+++ SOURCE DATA +++

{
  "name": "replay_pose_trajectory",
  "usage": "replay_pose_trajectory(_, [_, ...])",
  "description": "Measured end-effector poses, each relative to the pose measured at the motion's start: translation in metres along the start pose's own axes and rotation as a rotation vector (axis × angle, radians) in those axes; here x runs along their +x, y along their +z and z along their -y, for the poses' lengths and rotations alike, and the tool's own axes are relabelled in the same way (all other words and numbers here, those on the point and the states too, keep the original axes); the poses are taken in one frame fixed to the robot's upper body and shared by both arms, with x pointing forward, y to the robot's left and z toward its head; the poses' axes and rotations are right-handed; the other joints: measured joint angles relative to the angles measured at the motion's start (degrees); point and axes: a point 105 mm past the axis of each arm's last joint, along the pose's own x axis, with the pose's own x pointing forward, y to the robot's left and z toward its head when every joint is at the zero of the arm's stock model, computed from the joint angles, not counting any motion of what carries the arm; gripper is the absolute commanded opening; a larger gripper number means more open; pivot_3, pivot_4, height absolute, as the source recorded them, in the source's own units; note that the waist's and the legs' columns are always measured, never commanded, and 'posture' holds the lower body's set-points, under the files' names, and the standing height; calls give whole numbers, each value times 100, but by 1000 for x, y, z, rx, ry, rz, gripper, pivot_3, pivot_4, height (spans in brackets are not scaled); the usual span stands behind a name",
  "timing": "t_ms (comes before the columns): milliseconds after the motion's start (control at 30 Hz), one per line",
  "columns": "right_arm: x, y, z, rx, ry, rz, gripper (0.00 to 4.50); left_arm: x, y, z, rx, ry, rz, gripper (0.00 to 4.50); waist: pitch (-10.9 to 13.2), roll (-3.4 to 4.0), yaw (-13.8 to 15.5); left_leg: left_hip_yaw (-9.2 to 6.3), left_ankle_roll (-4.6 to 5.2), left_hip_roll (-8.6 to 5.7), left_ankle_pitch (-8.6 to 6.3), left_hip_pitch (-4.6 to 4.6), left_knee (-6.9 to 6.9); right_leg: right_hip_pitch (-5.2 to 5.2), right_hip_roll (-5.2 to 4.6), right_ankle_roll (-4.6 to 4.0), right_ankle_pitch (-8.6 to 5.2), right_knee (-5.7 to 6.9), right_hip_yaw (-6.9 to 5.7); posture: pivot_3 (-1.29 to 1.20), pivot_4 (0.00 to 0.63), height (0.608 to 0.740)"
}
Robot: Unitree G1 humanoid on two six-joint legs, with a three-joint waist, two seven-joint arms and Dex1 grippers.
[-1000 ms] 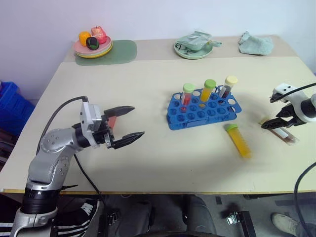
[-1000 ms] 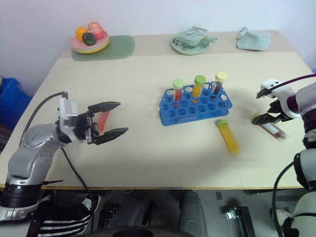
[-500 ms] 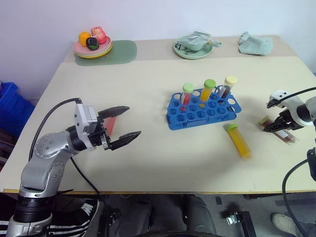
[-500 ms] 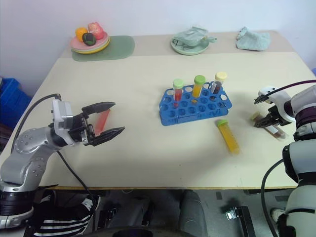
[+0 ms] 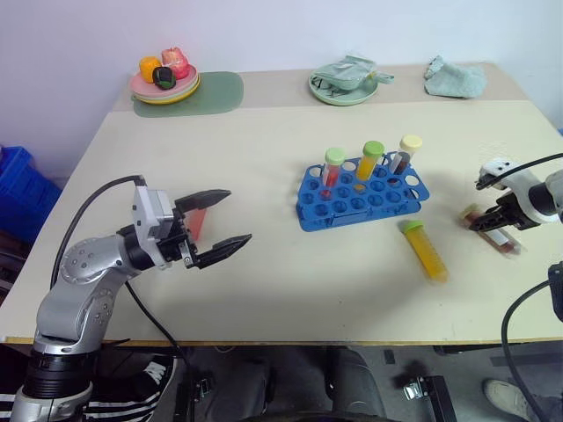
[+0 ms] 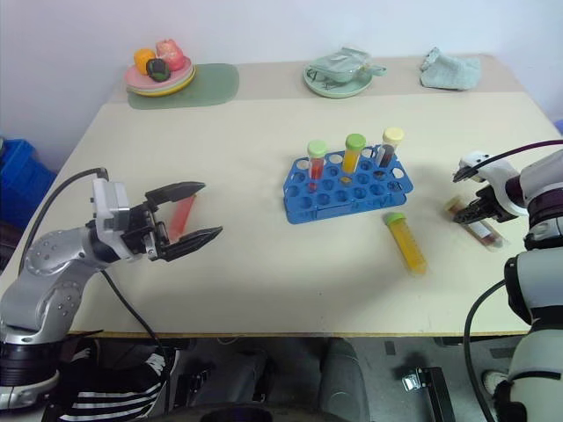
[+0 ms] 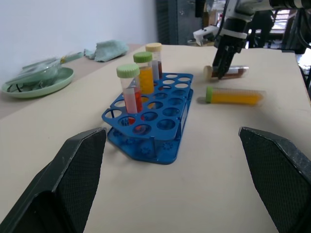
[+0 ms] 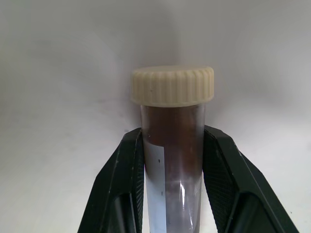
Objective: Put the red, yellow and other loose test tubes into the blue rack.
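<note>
On the table, off to my right, a brown test tube with a cream cap lies flat, and my right gripper is clamped onto it, one black finger pressed to each side of the glass just below the cap. That is one of two loose tubes I can count near the rack; the other, a yellow test tube with a green cap, lies on its side between the brown one and the blue rack, just in front of the rack and well apart from my right fingers. Three tubes stand upright along the rack's back row: a red one with a green cap, an orange one with a green cap, and a dark one with a cream cap. My left gripper hovers over the table's left side, jaws spread wide, gripping nothing, far from the rack.
</note>
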Motion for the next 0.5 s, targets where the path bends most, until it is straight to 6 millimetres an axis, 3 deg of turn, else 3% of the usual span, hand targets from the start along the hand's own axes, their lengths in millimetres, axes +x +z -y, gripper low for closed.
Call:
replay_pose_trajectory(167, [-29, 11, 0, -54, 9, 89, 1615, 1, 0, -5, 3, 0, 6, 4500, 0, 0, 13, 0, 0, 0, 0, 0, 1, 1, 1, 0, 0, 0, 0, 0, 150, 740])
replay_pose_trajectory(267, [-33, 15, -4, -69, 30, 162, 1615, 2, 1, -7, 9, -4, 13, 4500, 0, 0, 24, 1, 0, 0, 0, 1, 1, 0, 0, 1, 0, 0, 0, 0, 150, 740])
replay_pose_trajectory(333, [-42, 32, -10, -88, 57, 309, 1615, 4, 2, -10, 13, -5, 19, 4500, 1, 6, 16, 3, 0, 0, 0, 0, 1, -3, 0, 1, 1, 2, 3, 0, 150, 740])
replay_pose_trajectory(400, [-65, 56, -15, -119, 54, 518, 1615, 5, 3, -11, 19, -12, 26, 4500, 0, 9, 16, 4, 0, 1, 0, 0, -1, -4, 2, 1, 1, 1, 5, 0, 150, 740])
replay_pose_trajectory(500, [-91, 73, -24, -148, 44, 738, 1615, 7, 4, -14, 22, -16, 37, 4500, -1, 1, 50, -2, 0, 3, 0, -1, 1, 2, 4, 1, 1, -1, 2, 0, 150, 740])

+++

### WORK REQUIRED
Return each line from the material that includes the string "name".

### FINISHED TASK
  "name": "replay_pose_trajectory",
  "description": "Measured end-effector poses, each relative to the pose measured at the motion's start: translation in metres along the start pose's own axes and rotation as a rotation vector (axis × angle, radians) in those axes; here x runs along their +x, y along their +z and z along their -y, for the poses' lengths and rotations alike, and the tool's own axes are relabelled in the same way (all other words and numbers here, those on the point and the states too, keep the original axes); the poses are taken in one frame fixed to the robot's upper body and shared by both arms, with x pointing forward, y to the robot's left and z toward its head; the poses' axes and rotations are right-handed; the other joints: measured joint angles relative to the angles measured at the motion's start (degrees); point and axes: a point 105 mm past the axis of each arm's last joint, along the pose's own x axis, with the pose's own x pointing forward, y to the robot's left and z toward its head when every joint is at the zero of the arm's stock model, computed from the joint angles, not counting any motion of what carries the arm; gripper is the absolute commanded opening; a larger gripper number means more open; pivot_3, pivot_4, height absolute, as the source recorded them, in the source's own units; note that the waist's and the legs' columns are always measured, never commanded, and 'posture' holds the lower body's set-points, under the files' names, and the standing height; calls give whole numbers, each value times 100, but by 1000 for x, y, z, rx, ry, rz, gripper, pivot_3, pivot_4, height (spans in brackets are not scaled); the usual span stands behind a name",

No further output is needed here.